> [Assignment]:
Could you find each line of the data below that contains the word "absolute" and copy those lines?

> [Data section]:
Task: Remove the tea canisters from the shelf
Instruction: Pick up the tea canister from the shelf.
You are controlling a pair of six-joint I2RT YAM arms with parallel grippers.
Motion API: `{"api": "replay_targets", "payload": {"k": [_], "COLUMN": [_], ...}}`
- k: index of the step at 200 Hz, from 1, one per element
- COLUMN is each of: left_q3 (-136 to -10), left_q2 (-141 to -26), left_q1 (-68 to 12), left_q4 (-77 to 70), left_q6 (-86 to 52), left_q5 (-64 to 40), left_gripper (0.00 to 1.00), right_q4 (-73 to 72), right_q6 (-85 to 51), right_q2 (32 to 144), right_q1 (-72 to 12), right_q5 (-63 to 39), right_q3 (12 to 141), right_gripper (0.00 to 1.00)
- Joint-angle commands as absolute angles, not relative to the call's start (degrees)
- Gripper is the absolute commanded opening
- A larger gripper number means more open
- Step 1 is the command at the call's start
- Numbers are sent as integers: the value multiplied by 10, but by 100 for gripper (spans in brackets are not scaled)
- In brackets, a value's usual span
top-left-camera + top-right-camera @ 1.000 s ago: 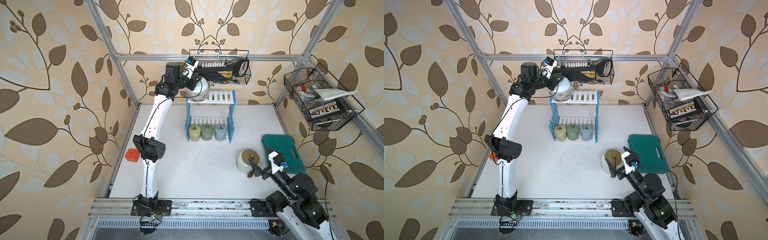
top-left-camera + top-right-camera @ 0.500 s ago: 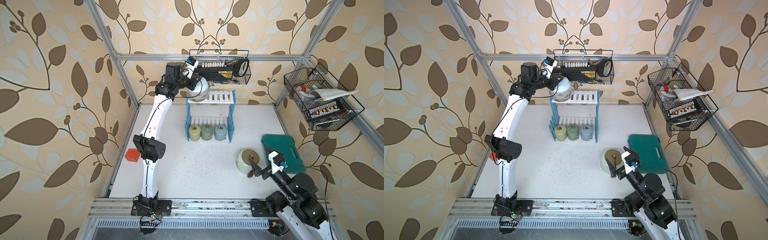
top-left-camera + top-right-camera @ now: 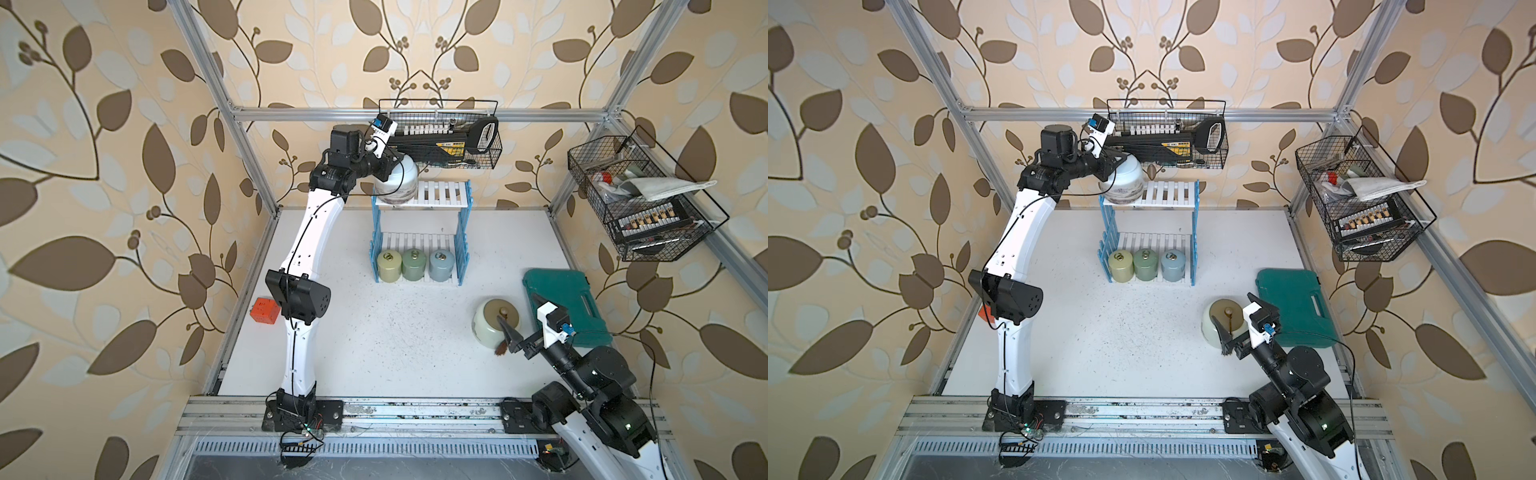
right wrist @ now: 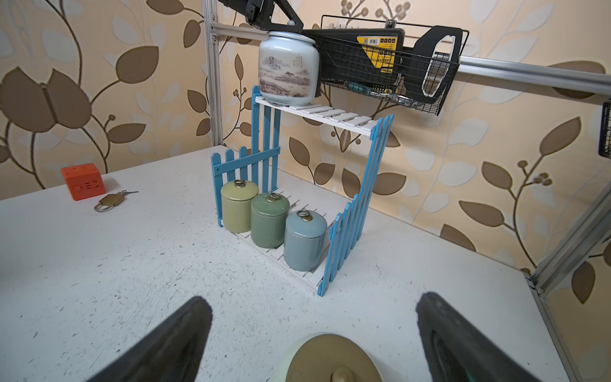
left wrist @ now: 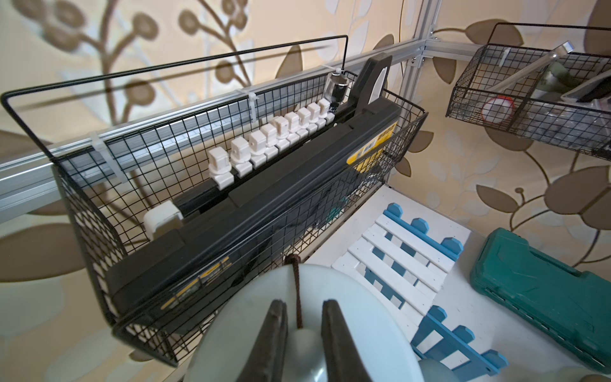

> [Output of the task]:
- Joint-angle commands as absolute angles, not relative to the call's start (degrees)
- Gripper is the absolute commanded opening

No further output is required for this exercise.